En teoría debí haber escrito ayer, sin embargo, me fue absolutamente imposible. De cualquier manera entendí que esta por ser una ocasión excepcional lo que importa es que entre la semana pasada y ésta tengamos las cuatro entradas en total.
Esta vez les quiero contar sobre el inicio de mis vacaciones. Pues ayer muy temprano, a las 6 de la mañana, salimos de la Ciudad de México, nuestro destino: Puerto Escondido. La idea era llegar como a las 4 de la tarde pero... sólo fue un plan porque en realidad estábamos llegando al hotel hasta las 10 de la noche. El retraso se debió a que, a dos horas de llegar, muy cerca de mi pueblo Jamiltepec, una llanta se nos ponchó. Avanzamos así lo más que pudimos para encontrar una vulcanizadora pero fue en vano porque dado que era domingo en la tarde, el día que hasta Dios descansó, todo estaba cerrado.

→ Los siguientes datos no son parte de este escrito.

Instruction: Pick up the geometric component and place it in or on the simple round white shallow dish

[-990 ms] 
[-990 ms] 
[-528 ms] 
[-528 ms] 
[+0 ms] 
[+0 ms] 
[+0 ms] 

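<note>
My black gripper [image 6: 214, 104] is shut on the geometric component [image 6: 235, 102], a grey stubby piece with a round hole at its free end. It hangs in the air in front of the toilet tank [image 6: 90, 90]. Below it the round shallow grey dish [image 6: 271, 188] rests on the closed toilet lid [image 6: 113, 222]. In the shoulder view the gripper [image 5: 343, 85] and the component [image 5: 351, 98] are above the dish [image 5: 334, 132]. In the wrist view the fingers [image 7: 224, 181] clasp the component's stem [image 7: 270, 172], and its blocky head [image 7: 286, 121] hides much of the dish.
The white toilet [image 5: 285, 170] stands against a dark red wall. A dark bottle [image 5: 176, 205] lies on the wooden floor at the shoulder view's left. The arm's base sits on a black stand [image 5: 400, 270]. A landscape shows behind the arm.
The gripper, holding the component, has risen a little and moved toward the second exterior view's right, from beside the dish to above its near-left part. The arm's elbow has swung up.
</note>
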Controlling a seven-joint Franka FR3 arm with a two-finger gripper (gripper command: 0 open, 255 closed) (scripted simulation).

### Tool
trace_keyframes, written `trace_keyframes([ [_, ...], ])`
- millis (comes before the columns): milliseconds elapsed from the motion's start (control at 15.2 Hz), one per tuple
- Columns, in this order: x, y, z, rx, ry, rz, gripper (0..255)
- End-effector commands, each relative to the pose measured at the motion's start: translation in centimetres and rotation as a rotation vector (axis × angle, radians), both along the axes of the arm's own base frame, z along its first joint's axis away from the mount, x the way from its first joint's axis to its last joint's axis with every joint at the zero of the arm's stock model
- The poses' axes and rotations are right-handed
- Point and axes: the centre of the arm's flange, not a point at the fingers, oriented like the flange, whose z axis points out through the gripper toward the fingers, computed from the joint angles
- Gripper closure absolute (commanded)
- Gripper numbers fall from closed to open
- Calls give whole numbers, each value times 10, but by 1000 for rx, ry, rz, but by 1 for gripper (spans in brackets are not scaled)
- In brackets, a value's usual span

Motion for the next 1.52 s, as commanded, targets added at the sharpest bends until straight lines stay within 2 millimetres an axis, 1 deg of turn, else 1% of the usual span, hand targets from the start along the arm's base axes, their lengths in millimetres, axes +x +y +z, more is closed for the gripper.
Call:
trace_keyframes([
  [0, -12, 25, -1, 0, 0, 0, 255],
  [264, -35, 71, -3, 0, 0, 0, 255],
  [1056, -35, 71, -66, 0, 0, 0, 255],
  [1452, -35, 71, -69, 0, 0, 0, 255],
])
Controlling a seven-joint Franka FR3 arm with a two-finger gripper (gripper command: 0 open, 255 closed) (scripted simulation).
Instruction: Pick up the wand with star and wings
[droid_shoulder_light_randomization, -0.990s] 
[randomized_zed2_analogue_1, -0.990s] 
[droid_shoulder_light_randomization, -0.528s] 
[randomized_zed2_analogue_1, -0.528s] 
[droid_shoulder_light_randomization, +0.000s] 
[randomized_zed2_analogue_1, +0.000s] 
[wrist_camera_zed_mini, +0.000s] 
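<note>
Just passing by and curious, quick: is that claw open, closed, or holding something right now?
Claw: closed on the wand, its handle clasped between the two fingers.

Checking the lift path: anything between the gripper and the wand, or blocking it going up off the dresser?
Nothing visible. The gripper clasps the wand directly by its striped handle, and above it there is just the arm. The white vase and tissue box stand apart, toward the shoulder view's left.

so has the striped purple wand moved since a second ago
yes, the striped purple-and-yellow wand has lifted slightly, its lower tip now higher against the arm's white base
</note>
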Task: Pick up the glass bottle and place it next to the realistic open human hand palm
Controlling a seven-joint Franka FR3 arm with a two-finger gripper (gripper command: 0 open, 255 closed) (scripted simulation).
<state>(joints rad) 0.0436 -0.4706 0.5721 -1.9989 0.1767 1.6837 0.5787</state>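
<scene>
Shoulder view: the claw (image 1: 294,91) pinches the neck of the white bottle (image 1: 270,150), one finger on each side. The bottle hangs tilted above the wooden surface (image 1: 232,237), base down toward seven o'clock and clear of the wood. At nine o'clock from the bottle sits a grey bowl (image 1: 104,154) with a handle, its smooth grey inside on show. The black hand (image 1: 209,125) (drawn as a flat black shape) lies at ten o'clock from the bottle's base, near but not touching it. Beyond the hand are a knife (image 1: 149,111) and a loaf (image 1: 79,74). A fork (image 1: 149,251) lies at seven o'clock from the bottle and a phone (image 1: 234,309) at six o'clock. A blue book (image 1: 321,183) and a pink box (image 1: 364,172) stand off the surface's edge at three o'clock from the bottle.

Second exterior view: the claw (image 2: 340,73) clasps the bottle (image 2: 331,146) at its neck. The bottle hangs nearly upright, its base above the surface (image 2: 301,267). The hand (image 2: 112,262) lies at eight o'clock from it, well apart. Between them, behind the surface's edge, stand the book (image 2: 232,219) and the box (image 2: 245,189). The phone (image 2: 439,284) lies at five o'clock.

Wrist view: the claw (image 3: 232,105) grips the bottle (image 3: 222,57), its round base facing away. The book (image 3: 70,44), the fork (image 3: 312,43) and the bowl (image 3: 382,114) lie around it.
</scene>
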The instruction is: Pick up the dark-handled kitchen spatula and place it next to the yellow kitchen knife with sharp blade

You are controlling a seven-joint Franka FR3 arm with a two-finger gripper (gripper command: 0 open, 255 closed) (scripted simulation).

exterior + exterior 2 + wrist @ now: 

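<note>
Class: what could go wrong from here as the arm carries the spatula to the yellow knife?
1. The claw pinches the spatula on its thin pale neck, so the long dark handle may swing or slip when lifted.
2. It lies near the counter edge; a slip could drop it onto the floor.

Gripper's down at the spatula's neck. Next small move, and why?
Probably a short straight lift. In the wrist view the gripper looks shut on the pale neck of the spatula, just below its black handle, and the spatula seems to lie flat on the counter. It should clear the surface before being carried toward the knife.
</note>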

Entonces, tomamos la decisión de cambiar la llanta nosotros, sobra decir que nos llevamos horas. En principio porque el gato que traíamos no era suficiente para cargar el carro y tuvimos que casi, casi recorrer la cuadra en la que nos quedamos pidiendo de casa en casa uno, hasta que alguien se apiadó de nosotros y nos lo prestó, aunque tampoco era muy grande, hicimos “changuitos” para que aguantara nuestro carro (por suerte, funcionó nuestra técnica esotérica). Si a eso le sumamos que el sol y el calor eran inclementes, al grado que lo caliente del suelo atravesaba los zapatos y era un martirio permanecer de pie, se podrán dar una idea de todo el tiempo que nos implicó cambiar la dichosa llanta.
Al fin lo logramos y reanudamos el camino. El colmo fue que 10 minutos después, antes de salir de Pinotepa Nacional nos encontramos una vulcanizadora (¡después de todo nuestro trabajo!), pero pues ya estando ahí decidimos que “el experto” revisara nuestras llantas y si lo que habíamos hecho estaba bien. Eso nos quitó bastante tiempo más pero ya absolutamente seguros, continuamos.
Como a 30 minutos de ahí, está mi casa (y la de quien esto lea), para entonces ya moríamos de hambre, así que decidimos pasar a saludar a mis papás y comer, estuvimos como un par de horas para luego salir hacia nuestro destino final. Llegamos al hotel minutos antes de las 10 de la noche, nos instalamos, salimos a cenar -tlayudas-, volvimos y fue entonces cuando comencé a escribir esta entrada para luego darme cuenta de que en el hotel ninguna de las redes me permitía conectarme, pregunté y para mi mala suerte me dijeron que la conexión a internet en todo el Puerto estaba teniendo problemas. Fue hasta hoy a esta hora que apenas pude conectarme.